#### [Problem to work on]
Give the listing again word for word, excluding the pictures it contains.

#### [Exercise materials]
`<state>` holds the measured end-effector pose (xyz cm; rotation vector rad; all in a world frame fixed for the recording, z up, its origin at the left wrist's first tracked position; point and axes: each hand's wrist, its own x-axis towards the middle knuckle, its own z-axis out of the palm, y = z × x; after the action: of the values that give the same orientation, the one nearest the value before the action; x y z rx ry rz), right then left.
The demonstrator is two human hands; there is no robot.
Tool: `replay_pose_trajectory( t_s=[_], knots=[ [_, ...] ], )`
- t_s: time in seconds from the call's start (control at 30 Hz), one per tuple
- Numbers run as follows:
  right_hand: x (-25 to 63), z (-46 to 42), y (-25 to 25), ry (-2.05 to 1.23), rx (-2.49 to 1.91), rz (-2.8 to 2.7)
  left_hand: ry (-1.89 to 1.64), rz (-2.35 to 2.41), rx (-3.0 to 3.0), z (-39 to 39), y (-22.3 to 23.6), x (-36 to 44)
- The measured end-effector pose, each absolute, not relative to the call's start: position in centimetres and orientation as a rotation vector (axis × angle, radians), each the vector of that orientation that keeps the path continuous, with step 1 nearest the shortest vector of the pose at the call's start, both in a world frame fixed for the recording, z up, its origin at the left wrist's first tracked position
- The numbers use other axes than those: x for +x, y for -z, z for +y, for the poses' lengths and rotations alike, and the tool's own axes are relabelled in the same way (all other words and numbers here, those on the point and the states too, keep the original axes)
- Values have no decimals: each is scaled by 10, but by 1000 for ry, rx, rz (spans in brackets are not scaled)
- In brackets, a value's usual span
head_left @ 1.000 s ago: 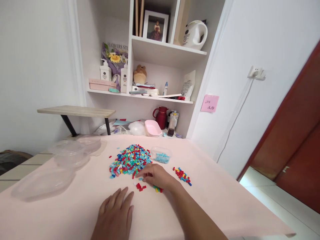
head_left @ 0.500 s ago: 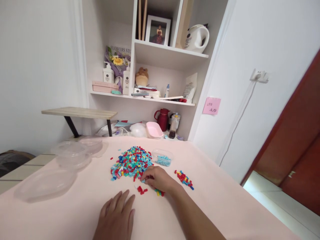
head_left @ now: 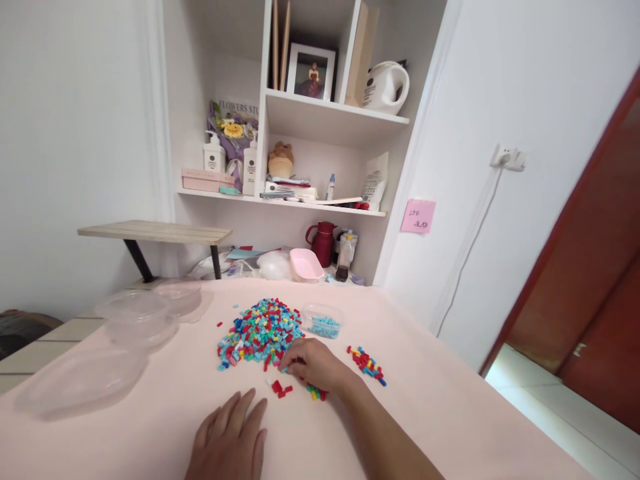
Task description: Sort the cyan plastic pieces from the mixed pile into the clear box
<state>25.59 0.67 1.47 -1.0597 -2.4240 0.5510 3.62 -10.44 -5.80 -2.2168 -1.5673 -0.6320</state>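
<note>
A heap of small toy bricks (head_left: 263,330) in blue, red, green, yellow and white lies mid-table. At its front right edge is my right hand (head_left: 313,367), thumb and fingers pinched around what looks like a small light blue brick (head_left: 284,369). Several red bricks (head_left: 279,389) lie in front of that hand, and a mixed green, yellow and red group (head_left: 316,393) is partly hidden under it. My left hand (head_left: 230,433) rests flat near the front edge, fingers spread, holding nothing. Behind my right hand, a clear tub (head_left: 323,321) contains light blue bricks.
Another mixed row of bricks (head_left: 367,365) is to the right. Clear plastic containers (head_left: 85,380) stand along the left side of the pink tabletop (head_left: 440,413). A pink tray (head_left: 306,265), a red jug (head_left: 323,243) and a bottle (head_left: 345,257) are at the back, below shelves.
The view has shifted slightly, so the scene sits a little lower and further left. My right hand stays pinched at the heap's edge; my left hand stays flat.
</note>
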Motion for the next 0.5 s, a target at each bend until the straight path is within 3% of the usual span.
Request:
replay_pose_trajectory(
  t_s=[0.5],
  knots=[
    [257,9,-13,-638,-1054,-2385,605,-1615,-2265,-97,70,28]
  ],
)
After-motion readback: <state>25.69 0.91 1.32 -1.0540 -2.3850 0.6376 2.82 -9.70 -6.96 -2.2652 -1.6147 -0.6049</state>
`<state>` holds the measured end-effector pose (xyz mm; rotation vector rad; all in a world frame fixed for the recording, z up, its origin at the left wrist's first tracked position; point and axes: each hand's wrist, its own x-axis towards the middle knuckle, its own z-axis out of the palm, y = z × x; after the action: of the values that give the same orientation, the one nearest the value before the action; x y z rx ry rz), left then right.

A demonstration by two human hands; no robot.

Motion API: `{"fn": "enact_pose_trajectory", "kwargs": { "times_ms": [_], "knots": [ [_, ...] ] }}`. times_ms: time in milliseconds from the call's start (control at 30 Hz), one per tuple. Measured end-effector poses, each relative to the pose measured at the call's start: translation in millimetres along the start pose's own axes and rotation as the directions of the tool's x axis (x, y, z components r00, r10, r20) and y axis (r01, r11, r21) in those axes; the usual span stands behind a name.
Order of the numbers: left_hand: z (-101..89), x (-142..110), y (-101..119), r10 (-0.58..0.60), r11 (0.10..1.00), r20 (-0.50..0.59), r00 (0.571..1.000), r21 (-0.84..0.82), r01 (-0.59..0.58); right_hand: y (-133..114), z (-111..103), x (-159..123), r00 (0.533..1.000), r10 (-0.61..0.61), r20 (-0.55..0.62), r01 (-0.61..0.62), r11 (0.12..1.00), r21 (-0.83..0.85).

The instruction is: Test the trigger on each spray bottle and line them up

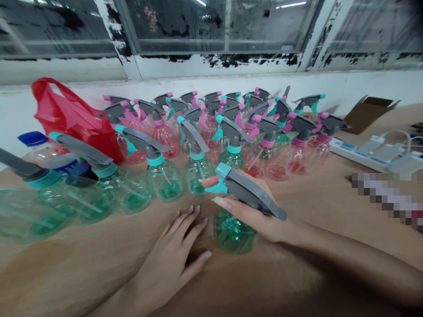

#### [Your response]
`<state>` holds the measured end-effector pose (xyz cm; rotation vector rad; all in a world frame fixed for the recording, z up, its origin at the left wrist's first tracked position; point and axes: each hand's wrist, its own x-axis towards the middle knuckle, its own z-axis out of the palm, y = z × x; after the action: of the values that give the same orientation, the one nearest the value before the action; x y z rx ry rz), right then left.
The demonstrator is two human hands; there is no robot.
Tool: `replay_pose_trajectory( t_s=[_], knots=[ [_, ...] ], )`
- t_s: time in seconds from the call's start (control at 30 Hz), one per tuple
- Numbers run as follows:
  right_hand: x (-25 to 63), z (-46 to 42), y (-25 to 25), ry (-2.05 to 1.23), rx (-2.49 to 1.91), rz (-2.8 to 2.7)
  left_hand: ry (-1.89 to 1.64), rz (-2.35 to 2.41), rx (-3.0 to 3.0), z (-39 to 39), y (-22.3 to 23.6), x (-36 to 44)
- The measured end-effector pose, each absolute, not relative to the call's start: position in centimetres and orientation as a rotation vector (axis × angle, radians), each the vector of that orientation that keeps the path continuous, with step 1 nearest the shortest vector of the pose at the call's start, both in a world frame fixed for the recording, z up, its origin at the left wrist's first tracked position
- The numbers use other axes than those: x for +x, y for -z, z for +y, for the poses' lengths and rotations alike, and the tool's own axes are relabelled in the same way (all other words and numbers here, those on the point and the states too, keep the original axes)
- Values have no decimals: each is scaled by 10, but by 1000 for ry, rx, rz (spans in brackets are not scaled)
- In brackets, a value's usual span
head_left @ 1.000 s ago: 
head_left @ 0.500 s ago: 
head_left @ now: 
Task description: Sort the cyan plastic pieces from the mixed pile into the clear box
<state>25.59 0.67 1.47 -1.0597 -2.4240 0.5510 3.62 -10.44 -5.80 -2.2168 -1.5673 -0.6320</state>
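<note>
A heap of small toy bricks (head_left: 263,330) in blue, red, green, yellow and white lies mid-table. At its front right edge is my right hand (head_left: 313,367), thumb and fingers pinched around what looks like a small light blue brick (head_left: 284,369). Several red bricks (head_left: 279,389) lie in front of that hand, and a mixed green, yellow and red group (head_left: 316,393) is partly hidden under it. My left hand (head_left: 230,433) rests flat near the front edge, fingers spread, holding nothing. Behind my right hand, a clear tub (head_left: 323,321) contains light blue bricks.
Another mixed row of bricks (head_left: 367,365) is to the right. Clear plastic containers (head_left: 85,380) stand along the left side of the pink tabletop (head_left: 440,413). A pink tray (head_left: 306,265), a red jug (head_left: 323,243) and a bottle (head_left: 345,257) are at the back, below shelves.
The view has shifted slightly, so the scene sits a little lower and further left. My right hand stays pinched at the heap's edge; my left hand stays flat.
</note>
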Motion for the next 0.5 s, a target at each bend until the straight path is within 3% of the usual span.
Request:
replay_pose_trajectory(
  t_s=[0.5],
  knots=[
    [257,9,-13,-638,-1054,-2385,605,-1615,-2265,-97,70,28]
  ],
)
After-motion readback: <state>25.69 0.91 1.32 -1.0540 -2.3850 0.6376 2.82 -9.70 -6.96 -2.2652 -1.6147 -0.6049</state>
`<state>` holds the measured end-effector pose (xyz mm; rotation vector rad; all in a world frame fixed for the recording, z up, its origin at the left wrist's first tracked position; point and axes: each hand's wrist, its own x-axis towards the middle knuckle, its own z-axis out of the palm, y = z × x; after the action: of the values that give the same orientation, the one nearest the value before the action; x y z rx ry rz), left then right.

A demonstration by two human hands; no robot.

Motion API: `{"fn": "enact_pose_trajectory", "kwargs": { "times_ms": [_], "knots": [ [_, ...] ] }}`. times_ms: time in milliseconds from the call's start (control at 30 Hz), one per tuple. Measured end-effector poses, each relative to the pose measured at the call's start: translation in millimetres along the start pose's own axes and rotation as the directions of the tool's x axis (x, y, z components r00, r10, r20) and y axis (r01, r11, r21) in those axes; the usual span stands behind a name.
Order of the numbers: left_hand: z (-101..89), x (-142..110), y (-101..119), r10 (-0.58..0.60), r11 (0.10..1.00), r20 (-0.50..0.59), r00 (0.571..1.000), r21 (-0.84..0.82), r01 (-0.59..0.58); right_hand: y (-133..114), z (-111..103), x (-159..123), r00 (0.533..1.000), r10 (-0.61..0.61), r20 (-0.55..0.62), r01 (-0.61..0.62), r11 (0.12..1.00), r21 (-0.83..0.85).

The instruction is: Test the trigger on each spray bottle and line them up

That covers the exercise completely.